The first half of the 20th century saw the rise of tobacco, liquor, and cannabis. Tobacco and liquor went on to become big business. Cannabis, on the other hand, endured decades of prohibition that unjustly incarcerated tens of thousands of men of color. The Black jazz community, “hepsters,” were large proponents of marijuana usage and mostly ignored government propaganda, which labeled marijuana consumers as thugs, looters, and other derogatory terms. A series of anti-marijuana propaganda movies, including Reefer Madness, were released to fuel a state of delirium. These dark affiliations continue to be used as a vehicle to oppress, penalize, and wrong American minorities.
Meanwhile, alcohol prohibition in the 1920s disproportionately impacted African Americans, immigrants, and poor whites, as they were most likely to be purchasing alcohol during Prohibition. Their upper-class white counterparts had the financial means to stockpile alcohol and private houses in which to consume it. Eventually, there was a collective public outrage, from both rich and poor, coupled with lost revenue that proved too much to allow the ban to prevail, leading to the 1933 passing of the 21st Amendment to end Prohibition.
Shortly after, in 1937, Congress presented the Marihuana Tax Act, which essentially criminalized marijuana. With a new prohibition in hand, law enforcement targeted and mistreated communities of color, especially Black and Latino men. Today, Blacks are nearly four times more likely than their white counterparts to go to jail for marijuana possession, despite similar consumption rates. This contributes to the disproportionate incarceration rates of Blacks and Latinos compared to whites in America. The narrative that labels people of color as criminals needs to be silenced. The oppression must end and we must, as a community, pursue and support minority-owned cannabis businesses.
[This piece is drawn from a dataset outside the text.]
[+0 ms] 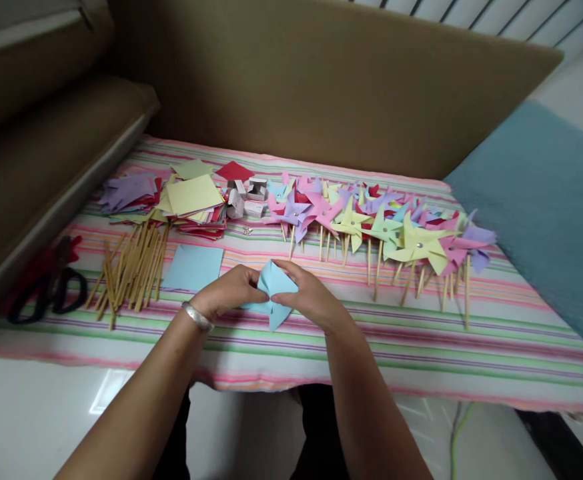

Like with Prohibition, the tax potential of cannabis is too great to continue its criminalization. Numerous states have rushed to legalize while, federally, the government passed the 2018 Farm Bill legalizing hemp. Yet, amid America’s pursuit of profit and tax revenue, let’s not forget the oppression of minorities that is so recent, it often deters people of color when they are presented with opportunities to operate legitimate cannabis businesses. States should undo the misclassification of our first cannabis entrepreneurs as criminals. Release prisoners with marijuana-related sentences and seal those records.
The propaganda once used to incarcerate minorities is baseless. The negative stigma that has persisted with cannabis consumption is now challenged by our understanding of cannabinoids’ positive effects on the body. If history is written by the victor, today I write history. As a Black man, I am a leader in this multi-billion dollar market, and I demand the release of those who were unjustly arrested to allow them to participate in this budding industry. They were visionaries who stood for true American values of capitalism, freedom, and the pursuit of happiness, so let’s uplift them for being fearless entrepreneurs who refused to be silenced by the American government.
Marvis Burns WG14 is a co-founder of Plant Inspired Future, a multi-state cannabis company.